Work to complete
Every line of the material below needs to be copied exactly; omit the pictures.

Collected data
----------------------------------------

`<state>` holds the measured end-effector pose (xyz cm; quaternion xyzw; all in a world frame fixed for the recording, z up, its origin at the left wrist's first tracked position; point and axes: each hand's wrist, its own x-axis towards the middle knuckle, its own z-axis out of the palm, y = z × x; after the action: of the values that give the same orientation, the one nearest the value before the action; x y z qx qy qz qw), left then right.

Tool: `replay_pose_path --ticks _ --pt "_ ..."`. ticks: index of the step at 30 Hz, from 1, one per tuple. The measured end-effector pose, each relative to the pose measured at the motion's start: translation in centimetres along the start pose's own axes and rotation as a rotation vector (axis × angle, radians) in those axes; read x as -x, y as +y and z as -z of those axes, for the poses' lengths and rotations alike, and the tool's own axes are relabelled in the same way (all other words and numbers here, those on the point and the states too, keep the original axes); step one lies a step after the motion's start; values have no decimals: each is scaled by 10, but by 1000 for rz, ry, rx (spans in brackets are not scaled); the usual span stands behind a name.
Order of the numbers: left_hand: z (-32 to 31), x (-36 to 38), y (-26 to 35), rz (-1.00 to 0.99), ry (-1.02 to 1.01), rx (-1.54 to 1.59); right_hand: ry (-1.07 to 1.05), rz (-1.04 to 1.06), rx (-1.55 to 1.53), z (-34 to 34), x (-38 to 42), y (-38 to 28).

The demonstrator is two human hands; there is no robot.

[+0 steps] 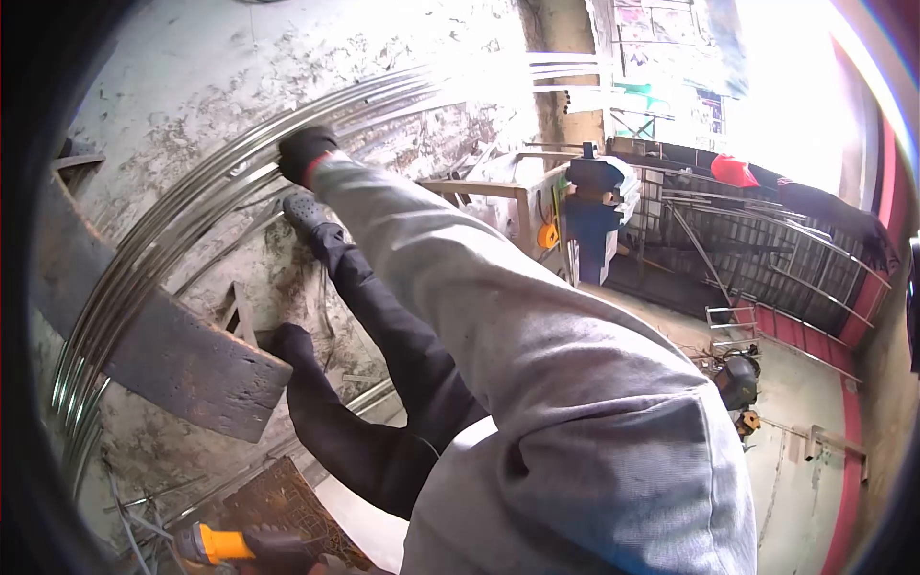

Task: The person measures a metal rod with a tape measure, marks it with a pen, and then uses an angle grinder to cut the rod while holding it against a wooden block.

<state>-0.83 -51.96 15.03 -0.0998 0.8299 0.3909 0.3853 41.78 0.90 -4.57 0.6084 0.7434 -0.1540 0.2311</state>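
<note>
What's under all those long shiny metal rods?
Where the rods cross it, there's a dark board; elsewhere, stained floor. Whatever is directly beneath the bundle is covered, so I can't tell.

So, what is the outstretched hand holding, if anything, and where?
The right hand is at the long metal tubes, partway along; whether its grip closes on any cannot be told.

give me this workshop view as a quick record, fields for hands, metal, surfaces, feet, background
right hand: black glove, at the rods; fingers hidden
left hand: by the orange tool; grip unclear
rods: long, shiny metal, bundled, crossing over the plank
plank: broad, dark, worn
board: brown, beside the orange tool
floor: pale, stained
feet: one grey clog visible near the rods
background: red item, bright glare beyond
</note>
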Motion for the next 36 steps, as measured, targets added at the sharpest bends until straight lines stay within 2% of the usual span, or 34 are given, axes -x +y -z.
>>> replay_pose_path --ticks 2,3,5,9,14,18,26,28,31,33,34,36 --pt "-12 9 5 6 10 -38 36 44 75 23 -27 -6" --pt "-21 13 9 4 12 -53 -10 106 182 51 -33 -9" --pt "-38 21 14 10 12 -60 35 165 167 85 -55 -1" --pt "-70 37 23 18 4 -58 90 165 131 126 -86 46" --pt "-97 53 34 17 -14 -50 87 62 94 147 -89 134" --pt "-115 61 41 9 -4 -52 -2 -66 109 121 -81 225" --pt "-150 68 58 -9 -9 -65 -134 -451 91 76 30 406" --pt "-160 67 61 -12 -16 -73 -185 -551 138 90 60 423" --pt "-176 69 67 -11 -19 -76 -73 -647 139 76 98 461" --pt "-184 71 70 -15 -26 -67 -101 -625 120 68 104 473" --pt "-184 70 69 -26 -51 -68 -125 -634 119 61 105 480" --pt "-145 28 49 -168 -258 -245 -90 -652 104 46 100 490"
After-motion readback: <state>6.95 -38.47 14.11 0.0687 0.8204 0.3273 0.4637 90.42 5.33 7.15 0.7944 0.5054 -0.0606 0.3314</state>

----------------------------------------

Answer to the problem
`<state>` holds the measured end-effector pose (xyz cm; quaternion xyzw; all in a world frame fixed for the recording, z up, its origin at the left wrist's first tracked position; point and axes: each hand's wrist, its own x-axis towards the middle knuckle, its own z-axis out of the palm, y = z × x; after the action: of the values that give the same orientation, the one nearest the value before the action; x y z qx qy qz qw), left then right.

Tool: `replay_pose_path --ticks _ --pt "_ ..."`. ticks: index of the step at 30 Hz, from 1, one per tuple. The measured end-effector pose, each relative to the pose measured at the motion's start: translation in centimetres along the start pose's own axes and rotation as a rotation vector (axis × angle, radians) in those axes; read x as -x, y as +y and z as -z of those axes, for the poses' lengths and rotations alike, and the tool's own axes are relabelled in the same way (all other words and numbers here, those on the point and the states too, keep the original axes); step one lies a step after the motion's start; values have no decimals: each is scaled by 10, but by 1000 for rz, ry, rx (spans in brackets are not scaled); the usual span stands behind a name.
Order of the numbers: left_hand: z (-32 to 31), x (-36 to 38), y (-26 to 35), rz (-1.00 to 0.99), ry (-1.02 to 1.01), rx (-1.54 to 1.59); right_hand: ry (-1.07 to 1.05), rz (-1.04 to 1.06), rx (-1.55 to 1.53), z (-34 to 34), x (-38 to 42), y (-38 to 28).

The demonstrator is two human hands; there is no robot.

[+0 steps] 

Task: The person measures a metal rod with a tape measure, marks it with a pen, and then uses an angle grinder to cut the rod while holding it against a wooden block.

<state>-0.83 -51.96 15.03 -0.0998 0.8299 0.3909 0.3853 41.78 0.90 -4.57 0.6084 0.7434 -0.1540 0.2311</state>
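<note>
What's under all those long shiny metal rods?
Where the rods cross it, there's a dark board; elsewhere, stained floor. Whatever is directly beneath the bundle is covered, so I can't tell.

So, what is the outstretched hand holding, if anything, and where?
The right hand is at the long metal tubes, partway along; whether its grip closes on any cannot be told.

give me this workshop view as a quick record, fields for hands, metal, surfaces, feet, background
right hand: black glove, at the rods; fingers hidden
left hand: by the orange tool; grip unclear
rods: long, shiny metal, bundled, crossing over the plank
plank: broad, dark, worn
board: brown, beside the orange tool
floor: pale, stained
feet: one grey clog visible near the rods
background: red item, bright glare beyond
</note>
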Motion for the next 36 steps, as measured, targets added at the sharpest bends until straight lines stay within 2% of the usual span, or 34 are given, axes -x +y -z.
>>> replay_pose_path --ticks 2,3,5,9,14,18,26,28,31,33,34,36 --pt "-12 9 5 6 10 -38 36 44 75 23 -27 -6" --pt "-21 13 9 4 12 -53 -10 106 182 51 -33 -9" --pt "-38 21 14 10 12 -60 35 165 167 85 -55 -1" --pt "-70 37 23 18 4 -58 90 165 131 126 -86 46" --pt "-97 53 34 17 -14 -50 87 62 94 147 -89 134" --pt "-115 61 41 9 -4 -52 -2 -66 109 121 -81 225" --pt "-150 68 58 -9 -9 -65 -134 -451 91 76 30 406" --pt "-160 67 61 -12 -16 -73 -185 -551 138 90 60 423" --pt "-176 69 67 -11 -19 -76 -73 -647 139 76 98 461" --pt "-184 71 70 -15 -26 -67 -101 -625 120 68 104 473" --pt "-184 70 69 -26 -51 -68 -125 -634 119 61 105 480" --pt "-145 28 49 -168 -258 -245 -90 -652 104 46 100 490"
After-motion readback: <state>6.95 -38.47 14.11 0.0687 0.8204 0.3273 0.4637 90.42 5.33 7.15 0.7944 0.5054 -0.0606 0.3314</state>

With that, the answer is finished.